Stando al messaggio di febbraio del Consiglio federale, da quando i tre Centri ginevrini sono stati istituiti come fondazioni indipendenti, rispettivamente nel 1995, 1998 e 2000, la Confederazione persegue tre obiettivi nel quadro del suo partenariato: rafforzare un ordine internazionale pacifico e basato sulle regole, fare di Ginevra il centro principale per le questioni inerenti alla politica di pace e sicurezza, e ampliare le competenze svizzere utili alla politica estera e di sicurezza del nostro Paese.

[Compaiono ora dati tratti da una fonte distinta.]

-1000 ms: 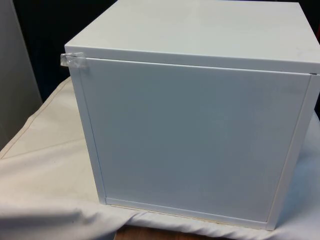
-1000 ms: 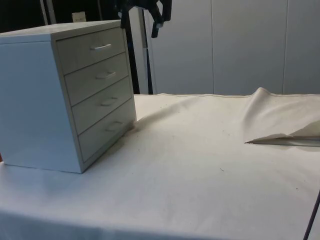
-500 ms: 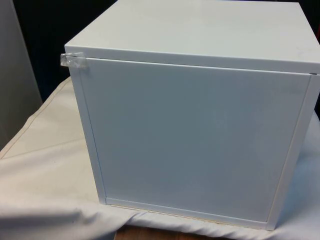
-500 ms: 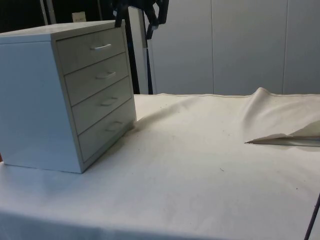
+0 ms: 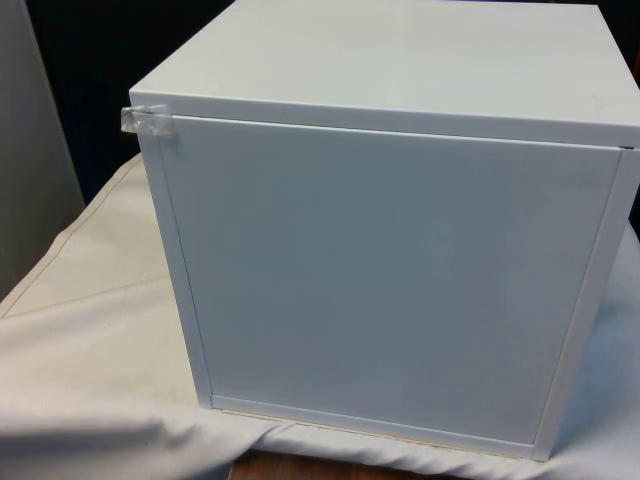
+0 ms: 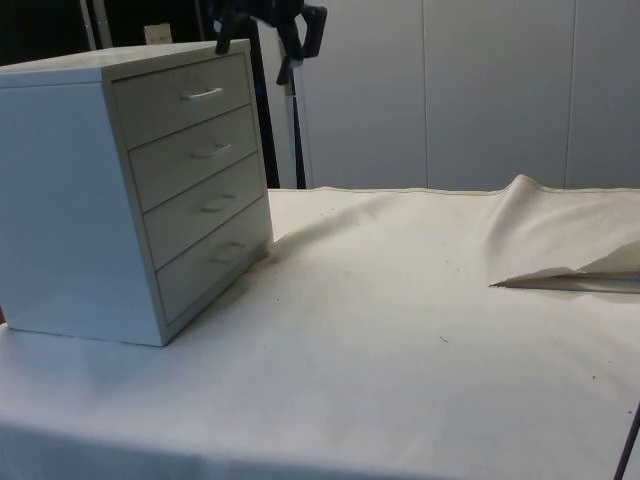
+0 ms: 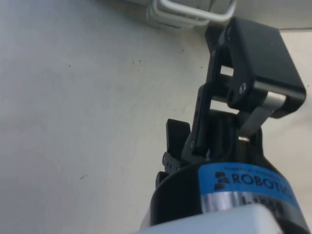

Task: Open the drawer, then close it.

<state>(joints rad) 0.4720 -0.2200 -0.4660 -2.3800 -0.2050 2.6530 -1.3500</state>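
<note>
Task status: nothing done; all four drawers of the white box-shaped chest of drawers [image 6: 140, 190] sit flush, so opening and closing both remain; the black two-finger gripper [image 6: 258, 50], jaws spread wide, hovers at 1 o'clock from the top drawer's pale bar handle [image 6: 202, 94], apart from it.

The black gripper [image 6: 262, 45] is seen at the upper left of the side view, raised high, its two fingers [image 6: 291, 66] spread apart and pointed downward, nothing being held between them
</note>
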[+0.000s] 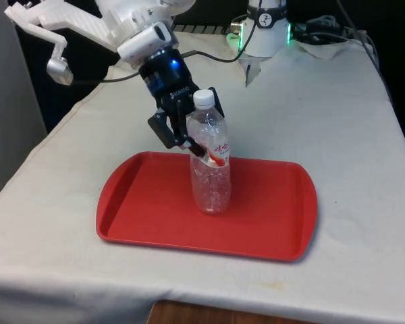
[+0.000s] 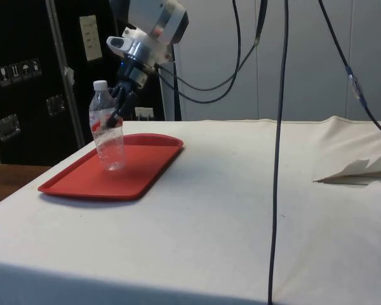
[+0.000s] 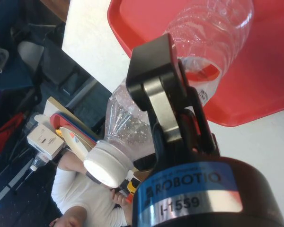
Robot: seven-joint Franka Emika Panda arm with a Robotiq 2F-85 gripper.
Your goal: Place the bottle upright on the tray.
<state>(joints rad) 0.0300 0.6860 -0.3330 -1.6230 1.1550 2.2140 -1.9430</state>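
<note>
A clear plastic bottle point(image 1: 210, 177) with a white cap and a red label stands upright near the middle of the red tray point(image 1: 145, 206), its base on the tray floor. My black gripper point(image 1: 204, 138) reaches in from the front view's left at label height. Its fingers are shut on the bottle, one in front and one behind. From the side, the bottle point(image 2: 110, 145) stands at the tray's point(image 2: 149, 166) far part with the gripper point(image 2: 116, 115) against its upper half. In the wrist view a finger point(image 3: 158, 97) presses the bottle point(image 3: 213, 28) at its crumpled label, above the tray point(image 3: 267, 71).
White cloth lies around the tray, whose front rim is close to the table's near edge. Cables point(image 2: 280, 127) hang over the table in the side view, and a crumpled fold of cloth point(image 2: 359, 170) lies at its right. A person in a white shirt point(image 3: 85, 201) is beyond the table edge.
</note>
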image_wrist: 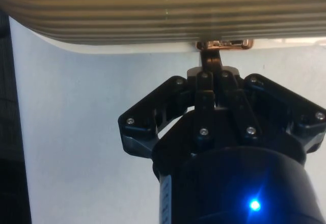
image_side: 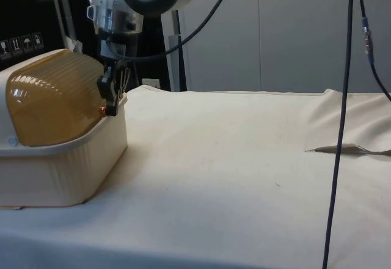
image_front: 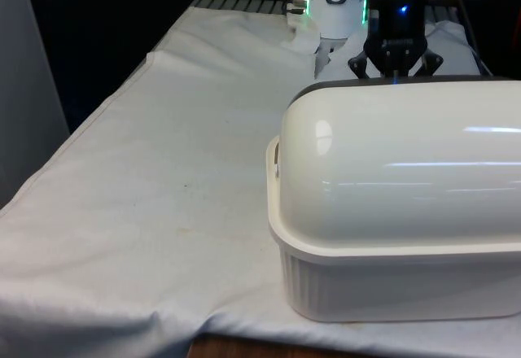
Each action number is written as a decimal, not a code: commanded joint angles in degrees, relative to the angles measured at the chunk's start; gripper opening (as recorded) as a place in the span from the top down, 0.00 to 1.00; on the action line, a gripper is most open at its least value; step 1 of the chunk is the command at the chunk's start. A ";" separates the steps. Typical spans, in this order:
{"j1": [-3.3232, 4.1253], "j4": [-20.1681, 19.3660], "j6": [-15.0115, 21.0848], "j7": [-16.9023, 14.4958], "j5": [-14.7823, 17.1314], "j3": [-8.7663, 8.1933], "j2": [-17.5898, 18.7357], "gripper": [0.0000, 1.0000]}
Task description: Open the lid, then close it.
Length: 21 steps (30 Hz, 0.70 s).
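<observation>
Down at the front edge of the bread box (image_side: 58, 153), the black gripper (image_side: 112, 101) hangs with its fingers brought together on a small copper-coloured handle (image_wrist: 222, 45) at the bottom edge of the ribbed roll-top lid (image_side: 52, 95); the wrist view shows the fingers pinched shut on that handle with no gap between them. The lid is down (closed over the box), its lower edge meeting the rim of the cream base just where the gripper stands. In the side view the lid looks amber and translucent, with fine ribs running across its curve, while the base below it is cream with shallow vertical fluting. The front view sees the box from behind: a smooth, glossy cream shell (image_front: 399, 175) sits over the fluted base and takes up the front view's right, near the edge of the surface closest to that camera, and the gripper (image_front: 396, 63) rises just beyond its top. A white cloth (image_front: 155, 203) covers the surface, lying mostly flat with a few soft creases, and it is bunched into a fold toward the far right of the side view. Dark cables (image_side: 342, 128) hang down across the side view, well apart from the box.
</observation>
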 commanded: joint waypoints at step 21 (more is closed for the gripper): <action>0.00 0.06 0.92 0.06 0.00 0.00 0.06 1.00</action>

I Centri ginevrini sono oggi poli di riferimento riconosciuti a livello internazionale nei loro settori specialistici. Sono inoltre strumenti della politica estera e di sicurezza della Svizzera, in particolare della cooperazione internazionale e della promozione della pace.
In un momento in cui libertà, democrazia, diritti umani e Stato di diritto sono sotto pressione in tutto il mondo, sono richieste organizzazioni in grado di anticipare le sfide poste dai nuovi conflitti e dalle nuove crisi, sviluppare le conoscenze al riguardo, offrire piattaforme di dialogo e promuovere soluzioni multilaterali, metteva in risalto l'esecutivo.